Charming graphical styles, cute characters that look like they jumped straight out of the excellent Ni no Kuni, what looked like turn-based RPG combat, and a soundtrack composed by Undertale’s Toby Fox? There was so much to be excited about.
Sadly, it doesn’t exactly look like Little Town Hero is set to be the next hit RPG that Switch owners absolutely must check out.
The game itself looks good enough, and the graphical style is really gorgeous. But when you really dig into it, you start to notice little flaws that add up and make this experience feel less polished than it should.
It’s the little things that get to you, like the d-pad being completely useless and being able unable to use it to navigate basic menus, or the camera controls being inconsistent in that you can have full control over it in some areas but not others.
These issues pale in comparison to the much larger problem in Little Town Hero, though. And that’s the battle system.
Your first hour with the game is a full-on tutorial about how combat works, complete with your first boss battle and all that. And it’s a lot to take in.
The basic system revolves around cards you get at the start of each turn. Every card has an attack and defense value, and the goal is to use cards that can break your opponent’s cards. Break all of them, and you’ll be able to use one of the existing cards in your hand to deal heart damage to your opponent. Deal three points of heart damage, and you win.
Of course, that’s not all there is to it. Only red cards can be used to deal heart damage when you break all your opponent’s cards, and yellow cards are more defensive in nature. There are also blue ability cards to give you an edge in combat, but those can’t deal heart damage either.
Finally, it’s also possible to run out of cards if a battle goes on for too long (and it will), and the only way to replenish your deck is by spending BP, which is gained from dealing heart damage to an opponent, or receiving heart damage yourself.
If that sounds like a lot to grapple with, there’s more.
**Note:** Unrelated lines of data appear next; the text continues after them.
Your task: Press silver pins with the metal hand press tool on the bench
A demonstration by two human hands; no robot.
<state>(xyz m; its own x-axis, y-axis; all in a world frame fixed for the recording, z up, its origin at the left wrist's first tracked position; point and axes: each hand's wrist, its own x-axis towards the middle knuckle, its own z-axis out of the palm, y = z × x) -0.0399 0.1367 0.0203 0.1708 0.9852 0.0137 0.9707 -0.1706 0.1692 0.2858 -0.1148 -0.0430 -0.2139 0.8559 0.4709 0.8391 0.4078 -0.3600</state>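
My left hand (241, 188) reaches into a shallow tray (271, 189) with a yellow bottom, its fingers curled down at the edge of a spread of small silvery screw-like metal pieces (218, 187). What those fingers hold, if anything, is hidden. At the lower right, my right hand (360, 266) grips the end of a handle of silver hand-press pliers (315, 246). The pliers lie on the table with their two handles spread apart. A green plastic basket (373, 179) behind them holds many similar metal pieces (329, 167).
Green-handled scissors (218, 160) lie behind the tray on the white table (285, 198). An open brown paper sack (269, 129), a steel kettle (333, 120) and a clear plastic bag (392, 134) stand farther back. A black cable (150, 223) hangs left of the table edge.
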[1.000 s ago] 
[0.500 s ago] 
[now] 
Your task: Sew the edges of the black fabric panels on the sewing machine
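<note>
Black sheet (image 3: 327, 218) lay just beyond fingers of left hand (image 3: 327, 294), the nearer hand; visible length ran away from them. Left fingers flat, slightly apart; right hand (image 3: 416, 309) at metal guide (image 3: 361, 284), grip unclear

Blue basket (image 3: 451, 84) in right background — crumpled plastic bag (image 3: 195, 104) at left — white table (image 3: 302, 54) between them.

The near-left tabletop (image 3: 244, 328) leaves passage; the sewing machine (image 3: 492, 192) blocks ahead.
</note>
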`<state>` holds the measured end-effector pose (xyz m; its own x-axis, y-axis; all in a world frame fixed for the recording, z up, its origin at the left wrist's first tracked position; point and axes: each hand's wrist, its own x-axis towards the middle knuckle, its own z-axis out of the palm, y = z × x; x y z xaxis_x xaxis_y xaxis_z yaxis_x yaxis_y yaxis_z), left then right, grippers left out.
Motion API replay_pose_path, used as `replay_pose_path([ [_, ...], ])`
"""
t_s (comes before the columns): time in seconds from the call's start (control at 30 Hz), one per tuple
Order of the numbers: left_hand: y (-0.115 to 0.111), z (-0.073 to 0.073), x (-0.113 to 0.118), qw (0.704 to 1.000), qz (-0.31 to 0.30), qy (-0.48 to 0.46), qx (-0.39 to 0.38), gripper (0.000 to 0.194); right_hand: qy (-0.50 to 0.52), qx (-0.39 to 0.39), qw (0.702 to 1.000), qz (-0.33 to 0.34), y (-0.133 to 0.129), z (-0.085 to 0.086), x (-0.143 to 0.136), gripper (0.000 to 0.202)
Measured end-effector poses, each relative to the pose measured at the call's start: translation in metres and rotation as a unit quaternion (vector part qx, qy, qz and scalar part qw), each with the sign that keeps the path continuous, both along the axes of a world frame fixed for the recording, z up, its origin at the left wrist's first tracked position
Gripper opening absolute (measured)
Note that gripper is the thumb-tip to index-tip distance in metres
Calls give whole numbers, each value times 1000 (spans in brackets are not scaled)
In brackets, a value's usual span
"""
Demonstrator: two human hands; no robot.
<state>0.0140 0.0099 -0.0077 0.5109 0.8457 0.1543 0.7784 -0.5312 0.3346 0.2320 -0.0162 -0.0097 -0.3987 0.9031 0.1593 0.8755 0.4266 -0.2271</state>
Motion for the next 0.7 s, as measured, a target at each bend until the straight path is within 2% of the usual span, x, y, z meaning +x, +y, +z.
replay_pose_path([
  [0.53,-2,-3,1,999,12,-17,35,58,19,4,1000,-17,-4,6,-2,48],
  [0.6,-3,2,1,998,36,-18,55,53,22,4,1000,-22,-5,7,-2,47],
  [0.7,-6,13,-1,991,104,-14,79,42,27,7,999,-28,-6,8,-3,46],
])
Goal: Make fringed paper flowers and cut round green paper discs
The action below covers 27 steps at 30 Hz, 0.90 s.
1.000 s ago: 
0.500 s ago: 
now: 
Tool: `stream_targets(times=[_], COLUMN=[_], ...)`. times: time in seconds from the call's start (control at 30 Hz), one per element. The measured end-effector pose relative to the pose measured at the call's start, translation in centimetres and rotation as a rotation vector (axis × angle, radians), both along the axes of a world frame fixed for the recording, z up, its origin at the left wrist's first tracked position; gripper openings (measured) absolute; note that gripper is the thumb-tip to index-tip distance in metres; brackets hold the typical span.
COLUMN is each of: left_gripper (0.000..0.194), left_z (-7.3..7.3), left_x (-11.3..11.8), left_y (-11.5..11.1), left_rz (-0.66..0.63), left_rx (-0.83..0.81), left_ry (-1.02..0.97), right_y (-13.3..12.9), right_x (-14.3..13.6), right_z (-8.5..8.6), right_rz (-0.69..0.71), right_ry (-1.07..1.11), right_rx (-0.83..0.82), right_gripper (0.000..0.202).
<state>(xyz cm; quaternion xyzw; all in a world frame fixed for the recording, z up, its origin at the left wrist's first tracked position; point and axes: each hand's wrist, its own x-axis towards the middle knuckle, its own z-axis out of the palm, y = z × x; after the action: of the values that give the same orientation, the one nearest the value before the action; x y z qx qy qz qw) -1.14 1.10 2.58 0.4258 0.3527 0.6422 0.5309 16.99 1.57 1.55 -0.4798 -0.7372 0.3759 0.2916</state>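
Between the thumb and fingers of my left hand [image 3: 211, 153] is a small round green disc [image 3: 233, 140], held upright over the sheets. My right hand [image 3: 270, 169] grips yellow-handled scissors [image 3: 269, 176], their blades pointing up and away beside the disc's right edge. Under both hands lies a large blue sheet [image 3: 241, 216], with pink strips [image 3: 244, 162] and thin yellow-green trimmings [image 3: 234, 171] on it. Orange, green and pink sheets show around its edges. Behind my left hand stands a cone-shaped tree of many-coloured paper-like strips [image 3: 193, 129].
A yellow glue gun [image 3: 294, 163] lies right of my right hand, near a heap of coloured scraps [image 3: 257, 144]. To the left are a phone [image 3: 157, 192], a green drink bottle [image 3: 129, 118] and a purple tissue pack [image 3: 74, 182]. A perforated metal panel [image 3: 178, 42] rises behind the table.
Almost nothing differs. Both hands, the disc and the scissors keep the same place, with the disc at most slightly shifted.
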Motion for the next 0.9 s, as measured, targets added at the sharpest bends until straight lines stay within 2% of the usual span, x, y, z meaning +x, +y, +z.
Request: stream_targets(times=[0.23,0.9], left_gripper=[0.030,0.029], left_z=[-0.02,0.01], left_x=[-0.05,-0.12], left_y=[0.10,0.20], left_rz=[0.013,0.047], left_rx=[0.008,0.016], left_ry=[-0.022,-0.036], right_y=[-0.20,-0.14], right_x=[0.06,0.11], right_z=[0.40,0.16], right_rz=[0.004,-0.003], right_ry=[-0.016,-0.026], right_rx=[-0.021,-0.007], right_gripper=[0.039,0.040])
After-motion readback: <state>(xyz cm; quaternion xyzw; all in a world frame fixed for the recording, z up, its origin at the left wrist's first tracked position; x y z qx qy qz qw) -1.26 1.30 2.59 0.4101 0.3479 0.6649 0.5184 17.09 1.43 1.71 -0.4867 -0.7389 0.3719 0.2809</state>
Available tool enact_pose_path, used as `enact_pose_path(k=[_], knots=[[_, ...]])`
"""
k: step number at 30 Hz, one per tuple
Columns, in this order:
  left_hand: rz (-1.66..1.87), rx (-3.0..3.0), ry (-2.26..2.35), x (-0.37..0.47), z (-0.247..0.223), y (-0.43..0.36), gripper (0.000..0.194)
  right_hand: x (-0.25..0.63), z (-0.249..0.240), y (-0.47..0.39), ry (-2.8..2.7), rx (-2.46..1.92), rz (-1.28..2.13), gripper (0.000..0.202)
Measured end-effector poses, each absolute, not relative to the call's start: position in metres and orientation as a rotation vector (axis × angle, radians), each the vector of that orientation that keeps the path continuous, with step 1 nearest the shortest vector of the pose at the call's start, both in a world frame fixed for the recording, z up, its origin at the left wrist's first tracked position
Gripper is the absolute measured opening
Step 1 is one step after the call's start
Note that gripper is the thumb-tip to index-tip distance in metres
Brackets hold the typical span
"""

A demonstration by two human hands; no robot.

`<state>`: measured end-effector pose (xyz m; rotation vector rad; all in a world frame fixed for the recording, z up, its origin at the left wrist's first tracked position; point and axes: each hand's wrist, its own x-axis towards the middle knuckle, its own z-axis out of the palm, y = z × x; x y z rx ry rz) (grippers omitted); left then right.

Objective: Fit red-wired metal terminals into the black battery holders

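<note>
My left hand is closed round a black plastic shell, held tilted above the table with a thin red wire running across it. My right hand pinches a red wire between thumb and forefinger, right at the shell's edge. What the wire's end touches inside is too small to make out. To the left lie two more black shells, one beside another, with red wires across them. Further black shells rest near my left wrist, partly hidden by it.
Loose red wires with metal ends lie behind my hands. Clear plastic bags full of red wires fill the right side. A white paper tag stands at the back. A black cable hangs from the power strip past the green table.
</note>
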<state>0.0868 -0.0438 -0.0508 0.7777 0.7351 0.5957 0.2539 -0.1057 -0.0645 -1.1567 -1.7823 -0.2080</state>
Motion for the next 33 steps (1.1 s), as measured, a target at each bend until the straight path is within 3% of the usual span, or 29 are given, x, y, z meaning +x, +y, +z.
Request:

Each turn ends with a roll of a dice of sorts, which determines how many spaces you’ll move on the town map. This means that each turn of a battle takes place in a different location on the map, and some locations can come with side effects to help you out.
We’re not quite done yet. Bosses can also become irritated or angry in the middle of a fight, enhancing their own cards in some way or another.
There is quite a bit to keep track of in Little Town Hero, and the first couple hours are going to overwhelm you with information. There’s also a meter in the bottom center of the screen that ticks up after each turn, and I’m not even sure what that does. I’m sure I’ll figure it out at some point.
There are a few early issues that I’ve encountered with this combat system, the main one being that it can feel like there’s a lot left up to chance in terms of which cards you and your opponent get each turn. This is something that I’m sure can be alleviated as the game progresses and you get better ability cards that help to give you some control over your cards, but in the early game, it’s rather annoying.
All of these complaints wouldn’t be so pronounced if it wasn’t for the fact that boss battles are long as hell. The very first boss fight took well over half an hour because the right cards just weren’t lined up for me properly.
Not to mention the fact that there’s also a guts system in play. Guts are essentially like a shield mechanic for your hearts. So in each battle, you’ll first need to break your opponent’s guts, then you’ll be able to deal heart damage the following turn.
This is how the general flow of battle goes: get cards -> break all your opponent’s cards -> deal guts damage with a red card -> start a new turn and get cards -> break all your opponent’s cards -> deal heart damage with a red card.
Oh, and guts are replenished each time you deal heart damage. You also have to deal heart damage three times to win the battle. This means that you need a bare minimum of six turns to win a battle, and that’s assuming that you did everything perfectly in those six turns, and got the right cards every turn to be able to deal guts or heart damage.
This makes the battles feel like a massive drag, and it’s awful especially when it feels like your card draws are largely left up to luck. It’s even more frustrating when battles play out pretty slowly as well, with animations for every move you make, which, by the way, cannot be sped up or skipped.
It’s still early days with Little Town Hero, and my opinion might very well change after a few more hours. That said, the combat system itself does already feel bloated and needlessly complicated that I can’t really imagine it suddenly getting compelling as the game goes on.
There are things to appreciate about the game, though, such as the cute character moments and a pretty decent and catchy soundtrack. I’m just not quite sure charm alone is enough to carry this game.